Another resident called the practice of approving licenses in neighborhoods bursting with bars and clubs “downright cruel” and something that “doesn’t happen on the Upper East Side.” Others vented about the hoops they must jump through to fight new bars – monitoring community board agendas, organizing residents, coordinating petition drives, sitting through marathon meetings. Many people said noise complaints to the city’s 311 line are often ignored. One mother, appearing with her son (a 5th grader) said he’s kept up at night, “as the noise continues to get worse and no one responds.”

Rosen said the SLA has taken steps to beef up enforcement.  Even as the state budget crisis escalates, he’s funneled more resources into investigating complaints. They’ve have begun working closely with the NYPD to deal with problems that arise. And, Rosen said, the SLA is lobbying for more more money to hire investigators. He noted the New York SLA has a third of the budget of its counterpart in California. In response to the concerns expressed about East 5th Street, Rosen said the SLA rejected a request to upgrade a license just this week. But he added, “we’re not a rubber stamp for the community boards, and we’re not a rubber stamp for the industry.”

He said the 500 Foot Law gives the SLA discretion to consider the “public benefit” of granting new liquor licenses. He conceded there’s no clear definition of  a “public benefit” (but he indicated the SLA is moving to create one). Rosen, however, argued his agency does not have the authority to issue blanket moratoriums, banning new liquor licenses in specific areas.  He acknowledged some community boards have established “resolution areas” in which new licenses are discouraged – and he said community input is an important factor in evaluating liquor licenses. But the SLA, Rosen argued, must consider each license on a case-by-case basis.  Squadron asked whether there’s any number of licenses (10, 100, 1000) on any given block that the SLA would consider excessive. Rosen said it was a question he could not answer – that it would depend on a number of factors, including the neighborhood and the establishment in question.

Restaurant, bar and club owners had their say, as well, last night.  One operator, of a restaurant on 9th Street near Avenue A, complained he’d been waiting for a license for a year -and that a block association has made “false accusations about me.” The man said his entire life savings were wrapped up in the restaurant, and he was on the verge of ruin. His wife added, “the neighbors don’t want us here. What would happen if we all closed up tomorrow? What would happen to the economy?”

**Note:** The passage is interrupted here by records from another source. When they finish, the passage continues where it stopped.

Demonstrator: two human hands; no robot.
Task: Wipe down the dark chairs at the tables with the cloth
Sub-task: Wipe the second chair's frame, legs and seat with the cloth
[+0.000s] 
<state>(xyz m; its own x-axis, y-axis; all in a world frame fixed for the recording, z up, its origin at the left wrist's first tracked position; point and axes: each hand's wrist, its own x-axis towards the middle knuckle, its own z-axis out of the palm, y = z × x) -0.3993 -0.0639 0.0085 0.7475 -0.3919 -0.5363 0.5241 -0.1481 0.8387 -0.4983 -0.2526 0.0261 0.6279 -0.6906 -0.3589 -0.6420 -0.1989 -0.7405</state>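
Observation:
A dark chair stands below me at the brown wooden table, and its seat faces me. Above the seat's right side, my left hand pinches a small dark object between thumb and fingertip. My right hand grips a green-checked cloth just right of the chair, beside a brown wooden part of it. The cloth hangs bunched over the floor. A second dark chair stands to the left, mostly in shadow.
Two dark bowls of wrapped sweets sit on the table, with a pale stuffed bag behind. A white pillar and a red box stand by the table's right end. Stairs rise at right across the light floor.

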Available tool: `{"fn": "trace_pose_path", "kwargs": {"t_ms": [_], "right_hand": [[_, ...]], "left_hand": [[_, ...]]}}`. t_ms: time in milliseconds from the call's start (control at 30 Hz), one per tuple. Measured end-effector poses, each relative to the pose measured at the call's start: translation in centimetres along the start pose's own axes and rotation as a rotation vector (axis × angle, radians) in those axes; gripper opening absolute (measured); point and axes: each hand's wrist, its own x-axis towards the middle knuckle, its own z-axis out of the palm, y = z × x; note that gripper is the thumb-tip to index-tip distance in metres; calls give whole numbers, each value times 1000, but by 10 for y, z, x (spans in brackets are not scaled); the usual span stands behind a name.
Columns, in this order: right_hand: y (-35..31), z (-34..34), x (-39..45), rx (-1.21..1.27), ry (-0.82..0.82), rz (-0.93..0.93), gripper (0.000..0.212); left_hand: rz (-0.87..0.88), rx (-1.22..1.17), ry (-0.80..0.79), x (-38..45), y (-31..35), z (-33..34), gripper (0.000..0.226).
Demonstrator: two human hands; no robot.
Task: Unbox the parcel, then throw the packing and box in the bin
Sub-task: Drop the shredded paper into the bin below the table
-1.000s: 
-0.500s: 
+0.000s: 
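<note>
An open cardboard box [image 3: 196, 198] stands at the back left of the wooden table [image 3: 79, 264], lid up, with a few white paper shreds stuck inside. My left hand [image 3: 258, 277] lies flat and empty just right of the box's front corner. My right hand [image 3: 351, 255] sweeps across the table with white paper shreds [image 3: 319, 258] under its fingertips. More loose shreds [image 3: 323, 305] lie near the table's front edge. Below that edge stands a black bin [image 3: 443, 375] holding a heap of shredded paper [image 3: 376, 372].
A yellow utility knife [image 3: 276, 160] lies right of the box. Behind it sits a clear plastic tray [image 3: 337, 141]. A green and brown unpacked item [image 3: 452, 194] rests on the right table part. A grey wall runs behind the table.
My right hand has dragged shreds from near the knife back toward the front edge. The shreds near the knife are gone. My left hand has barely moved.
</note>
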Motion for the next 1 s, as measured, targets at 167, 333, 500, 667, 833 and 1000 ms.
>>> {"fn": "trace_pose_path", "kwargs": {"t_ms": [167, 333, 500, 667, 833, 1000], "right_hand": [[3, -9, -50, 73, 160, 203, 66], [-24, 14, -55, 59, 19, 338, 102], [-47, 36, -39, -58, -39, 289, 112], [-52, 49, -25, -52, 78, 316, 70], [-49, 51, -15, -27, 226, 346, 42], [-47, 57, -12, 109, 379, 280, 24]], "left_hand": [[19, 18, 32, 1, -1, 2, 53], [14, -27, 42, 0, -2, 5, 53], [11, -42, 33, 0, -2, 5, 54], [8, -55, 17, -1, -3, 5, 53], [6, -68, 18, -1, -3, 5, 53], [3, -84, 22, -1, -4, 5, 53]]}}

The owner of a bodega on 4th Street said “Manhattan is not Long Island, it’s not New Jersey.”  Saying nightlife is one of the things that makes New York great, and that his young children have no trouble sleeping through the noise, he advised residents, “you’ll get used to it.”   A few operators said the Bloomberg Administration’s ban on smoking in bars – forcing smokers onto the streets – had made crowd control almost impossible. Two owners called on the NYPD to bring back specialized cabaret units (eliminated in many precincts).

The owner of the Whiskey Ward on Essex Street said the problem is not the bars, or the residents – but greedy landlords who know they can extract more money from a club selling alcohol, than from, say, a dry cleaners. Meghan Joye, a bar owner and CB3 member, agreed, saying landlords never seem to be present at community meetings. “They tell bar owners it will be no problem getting a license, when they know full well it’s going to be a problem,” she said.   More than one speaker called for the two groups to come together in search of solutions. Among the suggestions- an all-day workshop in which bar operators and residents meet to hash out their differences.

At the end of the evening, Squadron suggested he and fellow lawmakers would begin to formulate legislative proposals to strengthen the SLA’s authority, funnel more resources to the agency and to revamp zoning laws. Kavanagh floated the idea of new zoning ordinances restricting the types of businesses that could open in certain locations, and in so doing, increasing retail diversity. He suggested, “this community could lead the way” in fighting for these kinds of changes.